What the task asks
Print all the data below exactly, without images.

Information supplied
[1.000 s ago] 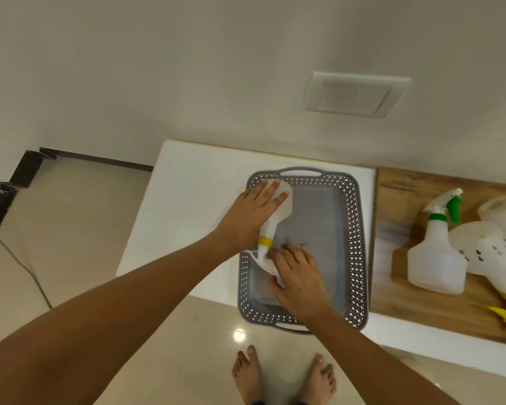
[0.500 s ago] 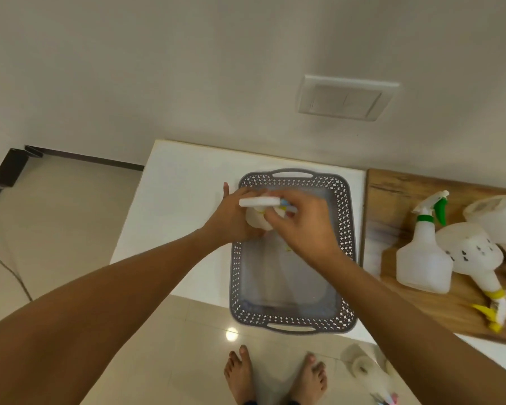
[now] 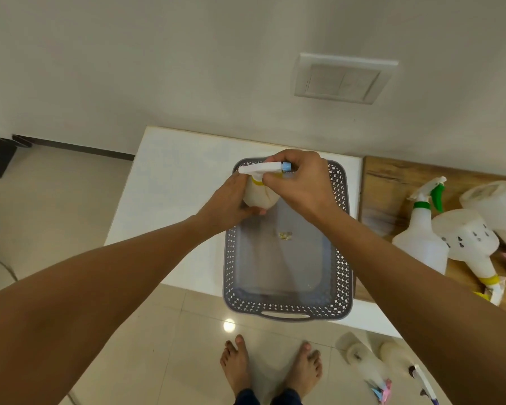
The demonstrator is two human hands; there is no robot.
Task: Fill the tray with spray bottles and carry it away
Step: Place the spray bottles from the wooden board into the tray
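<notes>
Two hands on one spray bottle, held upright over the far-left corner of the tray. Left hand wraps the white body from the left; right hand closes over the sprayer head from the right, fingers curled at the yellow collar. Nozzle tip blue, pointing right. Whether the bottle's base touches the tray floor cannot be told.

Tray: grey, perforated walls, handle slots at near and far ends. It sits on the white table, its near end overhanging the table edge. Inside, apart from the held bottle, only a small yellowish speck near the middle of the floor.

Right of the tray, a wooden board carries three more bottles: one upright with a green trigger, one lying down with a yellow collar, one with a pink trigger partly cut off by the frame edge.

Below the tray, on the floor, two further bottles, blurred. Two bare feet stand near the tray's near end.
</notes>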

Solution
[1.000 s ago] 
[0.500 s ago] 
[now] 
The demonstrator is two human hands; there is no robot.
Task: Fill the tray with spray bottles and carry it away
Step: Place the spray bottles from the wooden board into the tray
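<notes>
Two hands on one spray bottle, held upright over the far-left corner of the tray. Left hand wraps the white body from the left; right hand closes over the sprayer head from the right, fingers curled at the yellow collar. Nozzle tip blue, pointing right. Whether the bottle's base touches the tray floor cannot be told.

Tray: grey, perforated walls, handle slots at near and far ends. It sits on the white table, its near end overhanging the table edge. Inside, apart from the held bottle, only a small yellowish speck near the middle of the floor.

Right of the tray, a wooden board carries three more bottles: one upright with a green trigger, one lying down with a yellow collar, one with a pink trigger partly cut off by the frame edge.

Below the tray, on the floor, two further bottles, blurred. Two bare feet stand near the tray's near end.
</notes>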

Nothing else is needed to finish the exercise.